Drop the pictures and repeat the remaining data exactly.

= Recorded data =
»»
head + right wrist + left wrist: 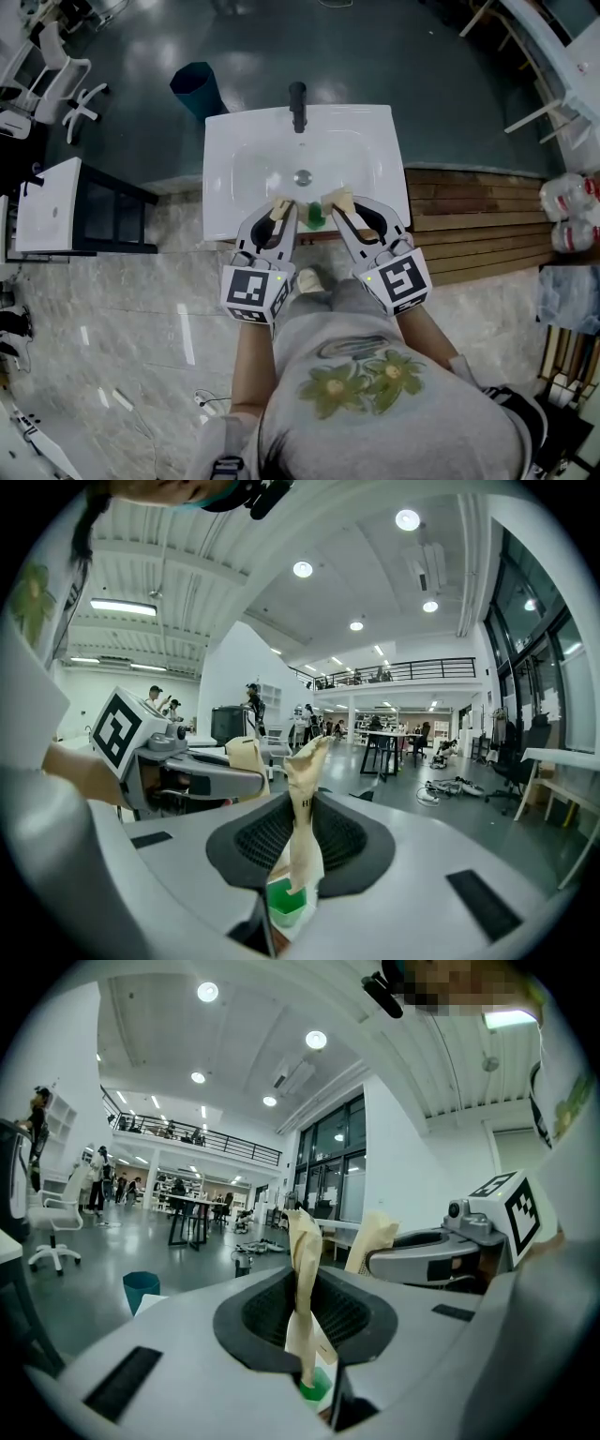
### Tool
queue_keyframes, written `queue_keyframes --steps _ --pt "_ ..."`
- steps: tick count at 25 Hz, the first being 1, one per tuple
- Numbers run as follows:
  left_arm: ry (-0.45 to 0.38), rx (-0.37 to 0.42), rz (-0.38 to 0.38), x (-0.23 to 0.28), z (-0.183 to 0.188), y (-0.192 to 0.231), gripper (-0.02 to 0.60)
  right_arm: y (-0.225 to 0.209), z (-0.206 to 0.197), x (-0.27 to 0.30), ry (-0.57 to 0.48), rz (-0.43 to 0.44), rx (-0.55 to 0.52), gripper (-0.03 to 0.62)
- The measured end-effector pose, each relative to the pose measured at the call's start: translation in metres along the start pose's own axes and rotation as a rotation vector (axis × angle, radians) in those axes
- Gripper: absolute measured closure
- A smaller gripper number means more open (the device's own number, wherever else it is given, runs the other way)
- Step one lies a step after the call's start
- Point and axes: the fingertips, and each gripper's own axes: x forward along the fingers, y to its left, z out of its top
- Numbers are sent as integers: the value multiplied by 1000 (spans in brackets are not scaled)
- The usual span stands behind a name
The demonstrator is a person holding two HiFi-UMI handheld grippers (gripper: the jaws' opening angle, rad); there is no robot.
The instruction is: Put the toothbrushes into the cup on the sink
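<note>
Risk, as judged from the room: the green cup [314,217] stands at the sink's [225,159] near edge, centre of the head view. The left gripper [279,208] is close on its left and the right gripper [339,200] close on its right. With both so near, a sideways nudge from either could tip the cup into the basin or off the front edge. I cannot tell whether either tip touches it.

Jaws: each gripper view shows its tan-wrapped tips drawn in to a narrow close. They meet as a single strip, and nothing I can identify lies between them. The cup shows green below the gap in both views.

Toothbrushes: none can be made out in any view, so a blind reach is a second hazard.

Containers:
- Cup: only part of its mouth is visible, with nothing seen standing in it; not conclusive.
- Sink basin: bare white, with the drain [302,175] at centre and the black faucet [298,105] at the far rim.
- Teal bin [195,89], upper left on the floor: contents not visible.
</note>
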Motion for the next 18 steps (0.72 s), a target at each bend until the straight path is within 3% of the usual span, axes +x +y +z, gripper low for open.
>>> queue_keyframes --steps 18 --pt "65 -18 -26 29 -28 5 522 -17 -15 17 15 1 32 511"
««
= Task output =
head + right wrist + left wrist: 
### Tool
queue_keyframes, written `queue_keyframes --steps _ --pt "_ ..."`
- steps: tick count at 25 Hz, the first being 1, one per tuple
- Numbers run as follows:
  left_arm: ry (-0.45 to 0.38), rx (-0.37 to 0.42), rz (-0.38 to 0.38), x (-0.23 to 0.28), z (-0.183 to 0.188), y (-0.192 to 0.231), gripper (-0.02 to 0.60)
  right_arm: y (-0.225 to 0.209), z (-0.206 to 0.197), x (-0.27 to 0.30), ry (-0.57 to 0.48), rz (-0.43 to 0.44), rx (-0.55 to 0.52), gripper (-0.03 to 0.62)
- The measured end-effector pose, each relative to the pose measured at the call's start: translation in metres along the start pose's own axes and rotation as a rotation vector (axis × angle, radians) in those axes
- Gripper: absolute measured closure
- A smaller gripper number means more open (the device's own number, wherever else it is given, runs the other way)
- Step one lies a step after the call's start
- Point and axes: the fingertips, and each gripper's own axes: x forward along the fingers, y to its left, z out of its top
- Numbers are sent as integers: the value multiplied by 1000 (spans in brackets are not scaled)
- The usual span stands behind a name
The demonstrator is a person holding two HiFi-UMI handheld grippers (gripper: the jaws' opening angle, rad); there is no robot.
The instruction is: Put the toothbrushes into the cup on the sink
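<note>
Risk, as judged from the room: the green cup [314,217] stands at the sink's [225,159] near edge, centre of the head view. The left gripper [279,208] is close on its left and the right gripper [339,200] close on its right. With both so near, a sideways nudge from either could tip the cup into the basin or off the front edge. I cannot tell whether either tip touches it.

Jaws: each gripper view shows its tan-wrapped tips drawn in to a narrow close. They meet as a single strip, and nothing I can identify lies between them. The cup shows green below the gap in both views.

Toothbrushes: none can be made out in any view, so a blind reach is a second hazard.

Containers:
- Cup: only part of its mouth is visible, with nothing seen standing in it; not conclusive.
- Sink basin: bare white, with the drain [302,175] at centre and the black faucet [298,105] at the far rim.
- Teal bin [195,89], upper left on the floor: contents not visible.
</note>
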Motion for the next 18 steps (0.72 s), a target at each bend until the straight path is within 3% of the usual span, axes +x +y +z, gripper low for open.
>>> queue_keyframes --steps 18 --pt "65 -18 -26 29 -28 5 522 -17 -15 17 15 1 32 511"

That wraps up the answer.